Eleven years later she is replaced.
A young woman, desperate after being arrested, claims to be the decade-missing Bec.
Soon the imposter is living Bec’s life. Sleeping in her bed. Hugging her mother and father. Learning her best friends’ names. Playing with her twin brothers.
But Bec’s welcoming family and enthusiastic friends are not quite as they seem. As the imposter dodges the detective investigating her case, she begins to delve into the life of the real Bec Winter—and soon realizes that whoever took Bec is still at large, and that she is in imminent danger.
I loved the premise of this book and thought it was a fairly original storyline, yes I’ve seen it done before but not exactly the same way. I enjoyed Good As Gone and had hoped this one would be similar as they seem to have quite a bit in common just based off the blurbs. Regrettably, this one missed the mark for me.
As I said previously, the basis for this book is fantastic! You have a decade long missing person, Bec who vanished without a trace. A young homeless woman who wants to avoid being arrested decides assuming Bec’s identity is her only way out of serving time in jail. The reader never does find out fake Bec’s real name which is one of several things that annoyed me, it’s irrelevant but still. So for clarification I’ll just say Fake Bec or Bec.
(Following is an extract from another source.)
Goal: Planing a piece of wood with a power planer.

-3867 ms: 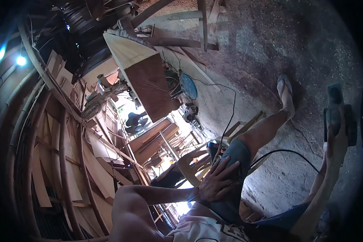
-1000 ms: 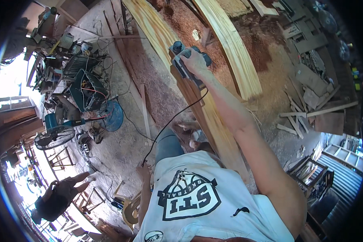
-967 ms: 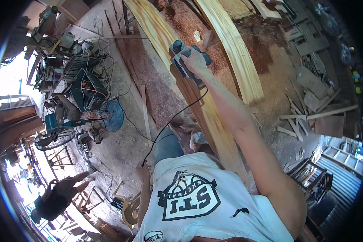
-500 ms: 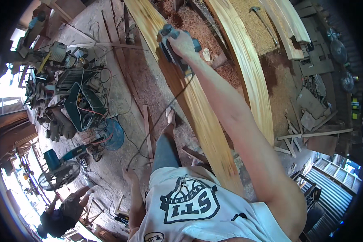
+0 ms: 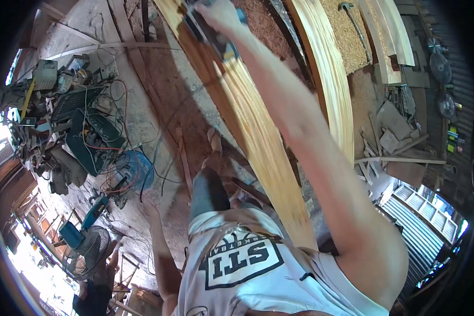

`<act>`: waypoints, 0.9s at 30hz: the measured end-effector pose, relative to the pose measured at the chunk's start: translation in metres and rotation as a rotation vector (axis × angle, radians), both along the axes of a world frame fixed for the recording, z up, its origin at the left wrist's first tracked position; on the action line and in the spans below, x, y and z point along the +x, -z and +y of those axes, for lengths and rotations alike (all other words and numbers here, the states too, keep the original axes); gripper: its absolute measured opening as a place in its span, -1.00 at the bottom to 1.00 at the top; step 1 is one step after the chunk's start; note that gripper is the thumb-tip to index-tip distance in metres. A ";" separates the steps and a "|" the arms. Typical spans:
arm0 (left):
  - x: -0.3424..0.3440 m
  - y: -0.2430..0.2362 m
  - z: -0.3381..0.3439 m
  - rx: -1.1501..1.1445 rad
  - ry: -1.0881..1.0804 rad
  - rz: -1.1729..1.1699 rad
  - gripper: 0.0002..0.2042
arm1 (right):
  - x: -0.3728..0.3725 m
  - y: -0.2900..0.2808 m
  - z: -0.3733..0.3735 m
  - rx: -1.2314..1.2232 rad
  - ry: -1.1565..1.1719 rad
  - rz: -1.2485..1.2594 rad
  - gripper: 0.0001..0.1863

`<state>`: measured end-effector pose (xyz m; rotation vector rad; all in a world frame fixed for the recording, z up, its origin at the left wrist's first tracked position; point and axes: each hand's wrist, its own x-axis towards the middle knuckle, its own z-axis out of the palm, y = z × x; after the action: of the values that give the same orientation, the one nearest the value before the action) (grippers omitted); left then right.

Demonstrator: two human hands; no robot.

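Note:
My right hand (image 5: pixel 219 17) is wrapped round the handle of an electric planer (image 5: pixel 201 30). The planer sits on a long wooden plank (image 5: pixel 263 142), near the top of the view, its front end cut off by the dark rim. Paler, freshly cut grain runs along the plank behind the tool. Low on the left, my left hand (image 5: pixel 149 205) is closed on a dark power cord (image 5: pixel 143 190); motion blurs its fingers a little. Part of the cord's run toward the planer is smeared.
A second plank (image 5: pixel 326 68) lies to the right, with a hammer (image 5: pixel 359 31) on sawdust beyond it. Tools and scrap, including a green open case (image 5: pixel 81 139), crowd the left floor. A fan (image 5: pixel 92 250) stands lower left, a person (image 5: pixel 95 292) behind it.
My right hand and the planer have moved forward along the plank, toward the top left. My left hand has swung left and slightly up with the cord. The whole view has shifted.

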<state>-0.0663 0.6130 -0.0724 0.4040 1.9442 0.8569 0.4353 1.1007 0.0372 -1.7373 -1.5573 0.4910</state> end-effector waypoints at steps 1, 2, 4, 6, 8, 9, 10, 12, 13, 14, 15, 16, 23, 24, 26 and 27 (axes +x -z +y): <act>-0.019 0.005 -0.017 -0.009 -0.017 0.017 -0.55 | -0.009 0.007 -0.038 -0.054 0.001 0.067 -0.47; -0.047 0.008 -0.050 0.053 0.268 0.382 -0.55 | -0.029 -0.001 -0.093 -0.105 -0.021 0.148 -0.48; -0.053 0.018 -0.064 0.124 0.584 0.712 -0.54 | -0.015 -0.025 -0.203 -0.400 0.041 0.153 -0.38; -0.044 0.017 -0.065 -0.088 0.533 0.444 -0.43 | 0.009 -0.039 -0.317 -0.528 0.106 0.172 -0.33; -0.005 0.003 -0.047 -0.181 0.501 0.341 -0.40 | 0.034 -0.034 -0.441 -0.455 0.129 0.156 -0.36; 0.009 -0.007 -0.043 -0.278 0.454 0.263 -0.37 | 0.041 -0.033 -0.497 -0.508 0.181 0.149 -0.37; 0.008 -0.006 -0.053 -0.280 0.440 0.274 -0.37 | 0.042 -0.034 -0.547 -0.518 0.190 0.163 -0.38; 0.004 0.012 -0.077 -0.221 0.606 0.408 -0.33 | 0.047 -0.035 -0.594 -0.528 0.193 0.182 -0.38; 0.011 0.014 -0.082 -0.160 0.669 0.379 -0.34 | 0.050 -0.033 -0.606 -0.538 0.200 0.168 -0.39; 0.018 0.020 -0.086 -0.157 0.672 0.381 -0.34 | 0.049 -0.037 -0.610 -0.545 0.213 0.157 -0.39; 0.026 0.025 -0.091 -0.152 0.633 0.360 -0.35 | 0.050 -0.035 -0.606 -0.542 0.212 0.160 -0.39; 0.032 0.028 -0.091 -0.144 0.590 0.344 -0.36 | 0.046 -0.034 -0.578 -0.499 0.201 0.191 -0.41; 0.052 0.003 -0.059 -0.090 0.524 0.250 -0.46 | 0.021 -0.026 -0.369 -0.376 0.164 0.161 -0.47; 0.049 0.004 -0.059 -0.090 0.521 0.250 -0.46 | 0.016 -0.029 -0.341 -0.382 0.157 0.155 -0.46; 0.047 0.009 -0.057 -0.023 0.345 0.200 -0.50 | 0.011 -0.023 -0.284 -0.352 0.139 0.132 -0.45; 0.050 0.010 -0.052 -0.023 0.352 0.187 -0.50 | 0.012 -0.015 -0.256 -0.316 0.133 0.114 -0.44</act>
<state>-0.0162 0.5607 -0.0821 0.8093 1.9690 0.5844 0.4475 0.8445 0.0525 -1.9949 -1.3279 0.7885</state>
My first issue is the ease with which Fake Bec slips into Bec’s life. No one ever questions her enough to even find out where she’s been for the past ten years. Not even the police, much less her family. I hate when the cops are portrayed as incompetent fools and unfortunately that happens in this book. Fake Bec is never pushed into police questioning which is just far too unrealistic for me to let slide. Her family doesn’t ever ask where she’s been or what happened to her either. Everyone in this book is detached in a bothersome way.
I’ve said before how much I usually like flipping between past and present in thrillers. I didn’t enjoy it as much as I usually do with this one. I think it’s because both Bec and Fake Bec were both pretty flat and wooden characters for me. As much as I really wanted to sympathize with at least one of them, I just couldn’t. I should have been anxiously awaiting the inevitable moment where Fake Bec gets caught for impersonating Bec and I wasn’t at all. Overall excitement was lacking for me, which never happens to me when I’m reading a good thriller.
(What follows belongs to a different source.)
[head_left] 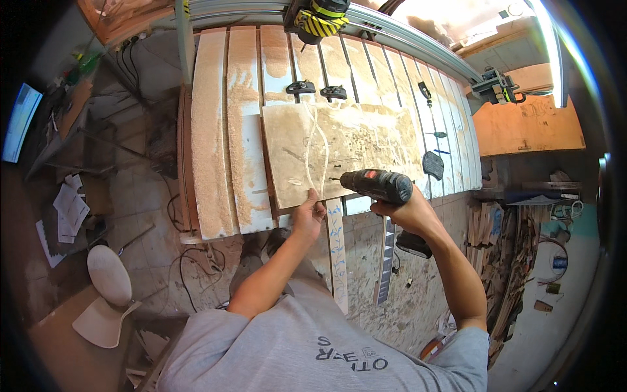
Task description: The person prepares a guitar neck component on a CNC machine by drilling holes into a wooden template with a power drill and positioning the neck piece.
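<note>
My right hand (400,208) is wrapped round the grip of a black cordless drill (375,185). The drill points left, its tip low over a flat wooden board (287,153) on the slatted machine bed. Close by the tip, a small dark screw (337,165) stands on the board. At the board's near edge, my left hand (309,214) has its fingers closed at the lower end of a thin, pale, curved wooden strip (324,147). Part of its grip is hidden. Two black clamps (300,87) sit along the board's far edge.
Sawdust covers much of the slatted bed (209,130). A spindle head (320,23) hangs from the gantry at the far side. A dark pad (432,165) lies right of the board. Two long patterned strips (337,261) extend below the near edge. Scrap wood (506,261) is stacked at right.
</note>
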`<state>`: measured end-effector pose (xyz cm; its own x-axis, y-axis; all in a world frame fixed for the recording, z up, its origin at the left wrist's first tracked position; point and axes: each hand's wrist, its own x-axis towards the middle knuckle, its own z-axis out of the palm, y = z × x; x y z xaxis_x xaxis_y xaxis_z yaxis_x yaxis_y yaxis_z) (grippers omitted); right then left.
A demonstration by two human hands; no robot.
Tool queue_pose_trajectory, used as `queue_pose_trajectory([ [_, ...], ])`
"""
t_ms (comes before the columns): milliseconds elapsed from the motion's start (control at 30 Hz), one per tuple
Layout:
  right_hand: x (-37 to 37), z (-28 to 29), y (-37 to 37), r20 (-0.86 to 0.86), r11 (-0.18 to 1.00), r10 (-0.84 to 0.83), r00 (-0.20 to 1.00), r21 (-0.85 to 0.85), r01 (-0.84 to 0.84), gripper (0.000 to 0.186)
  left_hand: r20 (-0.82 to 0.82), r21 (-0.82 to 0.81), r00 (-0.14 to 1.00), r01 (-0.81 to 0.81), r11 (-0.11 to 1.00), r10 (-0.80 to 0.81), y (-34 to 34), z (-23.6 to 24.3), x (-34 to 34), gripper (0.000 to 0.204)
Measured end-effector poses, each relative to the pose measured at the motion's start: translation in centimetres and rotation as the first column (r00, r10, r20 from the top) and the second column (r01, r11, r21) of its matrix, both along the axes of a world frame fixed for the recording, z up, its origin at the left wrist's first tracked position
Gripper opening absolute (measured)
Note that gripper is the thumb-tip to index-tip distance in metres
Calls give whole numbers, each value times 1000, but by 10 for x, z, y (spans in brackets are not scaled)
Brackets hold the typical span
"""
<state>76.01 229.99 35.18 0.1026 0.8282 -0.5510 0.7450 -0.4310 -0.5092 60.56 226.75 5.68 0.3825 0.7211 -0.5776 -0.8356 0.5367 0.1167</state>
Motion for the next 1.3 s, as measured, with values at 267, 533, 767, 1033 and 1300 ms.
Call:
queue_pose_trajectory([
  [267,12,-4,-3,-43,1000,10,999,-19,-11,45,-703,100,700,278,955,-129,-61,51,-24,29],
  [533,23,-13,-2,-74,985,134,988,120,-124,48,-944,154,330,387,909,20,-26,69,-65,35],
  [767,26,-21,-11,-1,969,124,992,218,-120,41,-553,-23,773,359,933,-311,-22,67,-41,91],
  [1033,21,-15,-14,18,985,116,993,125,-117,49,-519,-44,798,333,942,-307,-10,40,-20,103],
  [1300,17,-9,-13,37,988,101,994,114,-105,45,-496,-6,838,258,966,-227,-9,43,-17,90],
])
This had a plot with great potential that was untapped. I almost wish that someone else would take this premise and do more with it. There were aspects that could have been fantastic, especially when the twist is revealed. But it all felt very rushed in the end and instead of delving into more of the chilling psyche of the killer, things just…ended.
Overall rating: 2.5/5
Thanks to MIRA/Harlequin for my copy in exchange for an honest review.